Exercise description -
Output nothing but the lines from the beginning of the listing below through the line containing "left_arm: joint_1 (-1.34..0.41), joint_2", exactly as they stand, without pictures.

Provided data -
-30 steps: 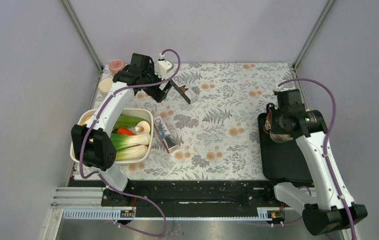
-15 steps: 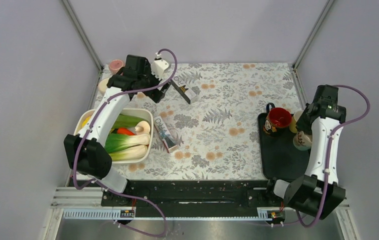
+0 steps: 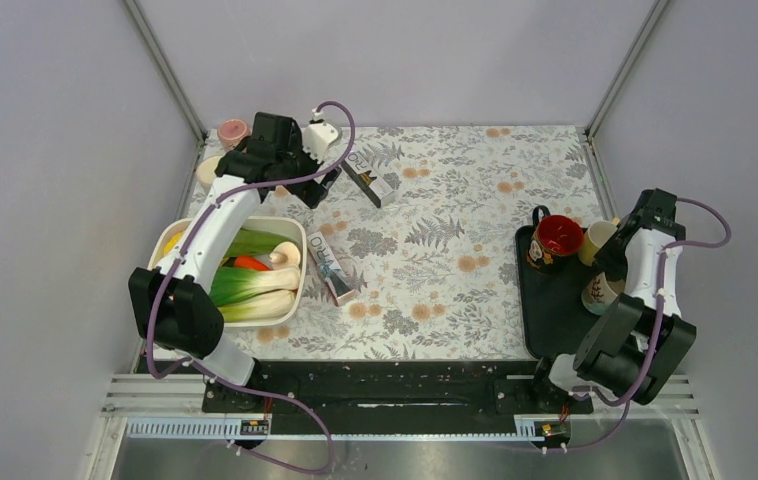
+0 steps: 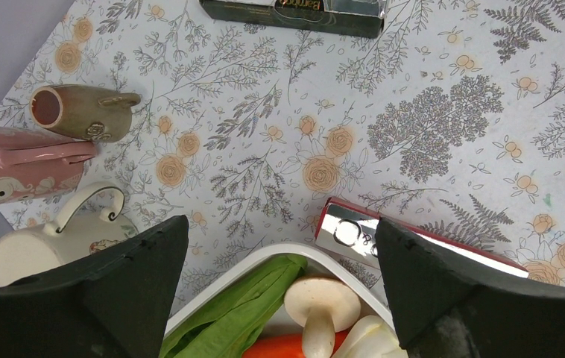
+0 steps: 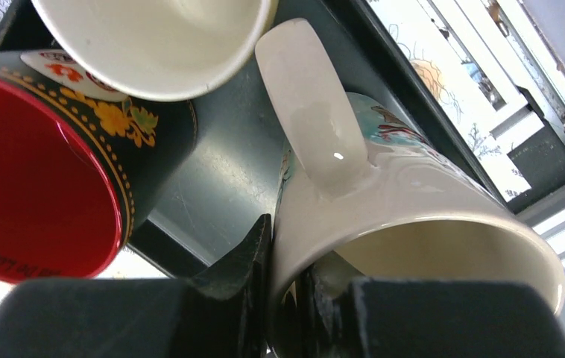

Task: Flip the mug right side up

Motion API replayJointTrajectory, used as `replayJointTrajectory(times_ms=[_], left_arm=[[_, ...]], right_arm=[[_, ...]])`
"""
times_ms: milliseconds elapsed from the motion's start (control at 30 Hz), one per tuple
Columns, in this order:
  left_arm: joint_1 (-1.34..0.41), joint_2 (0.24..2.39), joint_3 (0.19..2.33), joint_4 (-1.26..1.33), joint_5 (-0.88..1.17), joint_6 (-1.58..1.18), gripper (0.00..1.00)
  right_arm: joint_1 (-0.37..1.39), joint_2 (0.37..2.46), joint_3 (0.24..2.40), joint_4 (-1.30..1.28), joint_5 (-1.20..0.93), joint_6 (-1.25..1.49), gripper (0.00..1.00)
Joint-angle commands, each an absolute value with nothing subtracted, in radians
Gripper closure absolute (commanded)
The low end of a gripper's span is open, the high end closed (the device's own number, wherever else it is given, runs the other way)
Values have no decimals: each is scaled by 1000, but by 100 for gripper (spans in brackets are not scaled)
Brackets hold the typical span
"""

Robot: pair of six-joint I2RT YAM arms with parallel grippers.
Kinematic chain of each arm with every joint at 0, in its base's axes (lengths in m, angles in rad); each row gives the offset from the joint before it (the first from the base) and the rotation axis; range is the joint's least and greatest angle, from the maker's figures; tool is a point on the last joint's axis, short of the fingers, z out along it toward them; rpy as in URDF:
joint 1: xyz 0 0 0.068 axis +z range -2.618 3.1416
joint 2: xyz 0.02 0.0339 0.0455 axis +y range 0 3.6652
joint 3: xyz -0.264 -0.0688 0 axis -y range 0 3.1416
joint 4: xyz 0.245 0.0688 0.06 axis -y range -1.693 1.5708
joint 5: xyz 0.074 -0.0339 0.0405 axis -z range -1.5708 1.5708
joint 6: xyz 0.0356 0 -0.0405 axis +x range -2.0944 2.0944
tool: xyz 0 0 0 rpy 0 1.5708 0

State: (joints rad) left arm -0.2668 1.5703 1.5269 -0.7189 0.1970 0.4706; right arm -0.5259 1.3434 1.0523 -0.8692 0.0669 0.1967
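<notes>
Mug pinched by right gripper over tray; left gripper spread over floral cloth.

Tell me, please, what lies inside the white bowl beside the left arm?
Green-and-white leeks, a pale mushroom and something red-orange lie inside the white bowl. The left arm crosses over its left part, so what lies beneath cannot be seen.

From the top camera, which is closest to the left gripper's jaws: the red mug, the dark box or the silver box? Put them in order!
1. The dark box, just right of the left gripper.
2. The silver box, nearer the robot, beside the white bowl.
3. The red mug, far right on the black tray.
</notes>
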Motion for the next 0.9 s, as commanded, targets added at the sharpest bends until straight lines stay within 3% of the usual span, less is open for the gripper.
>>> replayJointTrajectory(times_ms=[0, 100, 167, 367, 667, 833, 867], left_arm=[[-265, 1541, 1523, -678, 171, 481, 1], [-265, 1546, 1521, -670, 162, 485, 1], [-265, 1555, 1525, -669, 150, 493, 1], [-265, 1600, 1560, -681, 114, 529, 1], [-251, 1709, 1695, -721, 55, 640, 1], [-222, 1832, 1859, -724, 10, 833, 1], [-221, 1865, 1898, -724, -17, 890, 1]], right_arm=[[-529, 1380, 1104, -754, 62, 206, 100], [-531, 1415, 1122, -751, 72, 208, 100], [-530, 1425, 1126, -743, 64, 211, 95], [-530, 1420, 1134, -736, 28, 212, 61], [-530, 1355, 1177, -795, 13, 195, 32], [-527, 1247, 1216, -843, -42, 184, 1], [-521, 1225, 1220, -846, -55, 178, 1]])
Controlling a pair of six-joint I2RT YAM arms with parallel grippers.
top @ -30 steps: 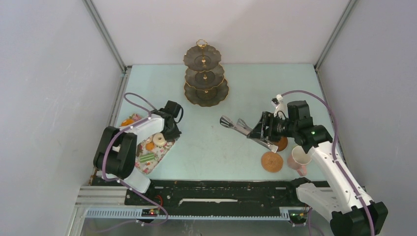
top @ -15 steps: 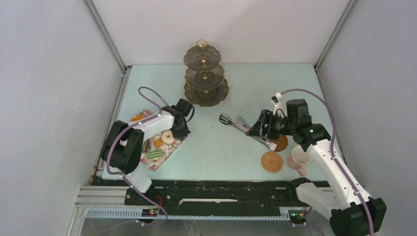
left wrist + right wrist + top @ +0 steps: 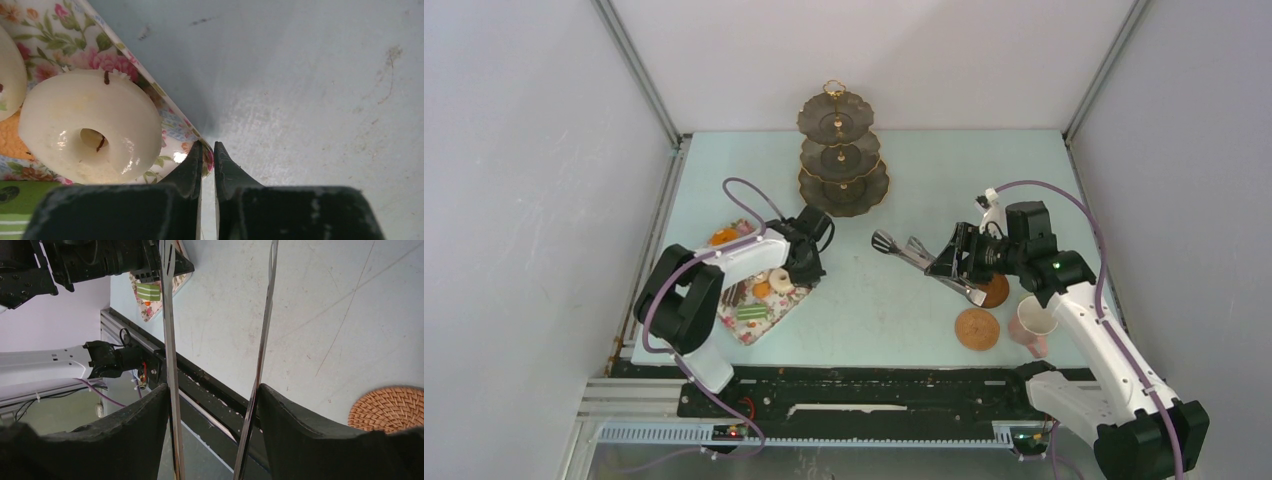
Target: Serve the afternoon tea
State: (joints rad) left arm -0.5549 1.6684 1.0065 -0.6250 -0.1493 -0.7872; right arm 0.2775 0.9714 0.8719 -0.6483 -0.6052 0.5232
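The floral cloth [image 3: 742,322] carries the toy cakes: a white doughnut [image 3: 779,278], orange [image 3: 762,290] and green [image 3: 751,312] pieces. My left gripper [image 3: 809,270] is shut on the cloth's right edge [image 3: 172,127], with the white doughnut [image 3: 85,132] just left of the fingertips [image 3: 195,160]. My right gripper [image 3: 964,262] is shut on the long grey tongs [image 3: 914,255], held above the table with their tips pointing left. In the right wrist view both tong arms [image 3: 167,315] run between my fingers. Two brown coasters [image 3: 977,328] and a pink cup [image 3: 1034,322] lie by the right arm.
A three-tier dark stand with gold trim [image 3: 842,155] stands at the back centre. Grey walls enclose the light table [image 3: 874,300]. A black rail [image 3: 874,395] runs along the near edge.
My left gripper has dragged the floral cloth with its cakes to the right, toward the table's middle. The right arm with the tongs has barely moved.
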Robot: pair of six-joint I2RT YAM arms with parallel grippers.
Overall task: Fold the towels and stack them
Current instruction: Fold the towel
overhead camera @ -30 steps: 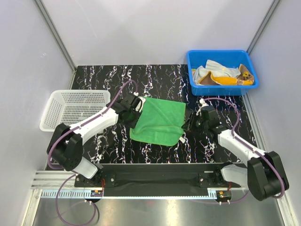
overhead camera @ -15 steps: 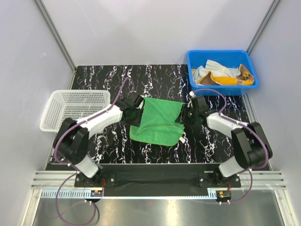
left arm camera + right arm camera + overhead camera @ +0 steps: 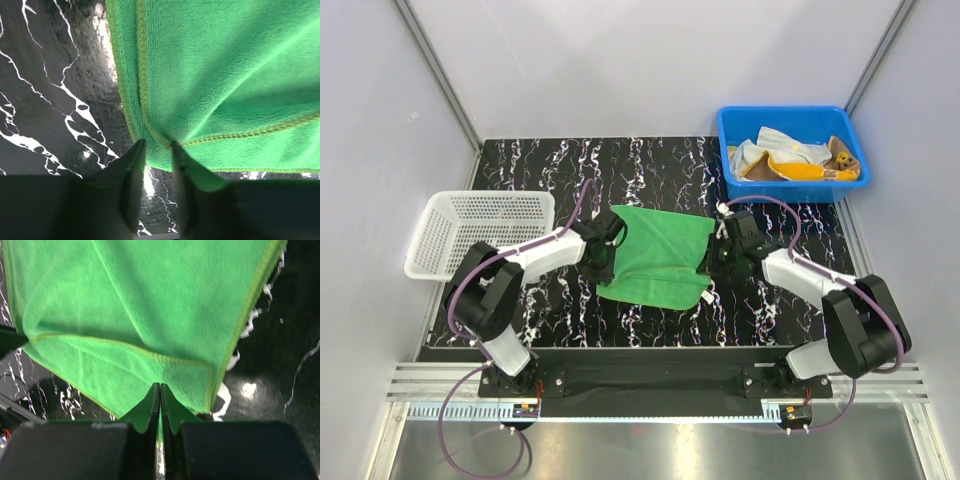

Solved exercise -
-30 steps: 
-15 steps: 
+0 steps: 
+0 steps: 
+0 steps: 

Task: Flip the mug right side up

Motion API replayJointTrajectory, used as `replayJointTrajectory(times_ms=[_], left_arm=[[_, ...]], right_arm=[[_, ...]])`
"""
times_ms: milliseconds elapsed from the motion's start (control at 30 Hz), one per tuple
Columns, in this order:
  left_arm: joint_1 (-1.34..0.41), joint_2 (0.24..2.39), joint_3 (0.19..2.33), joint_4 (-1.26..1.33), joint_5 (-0.88..1.17), joint_6 (-1.58..1.18), gripper (0.00..1.00)

The requested output is now complete.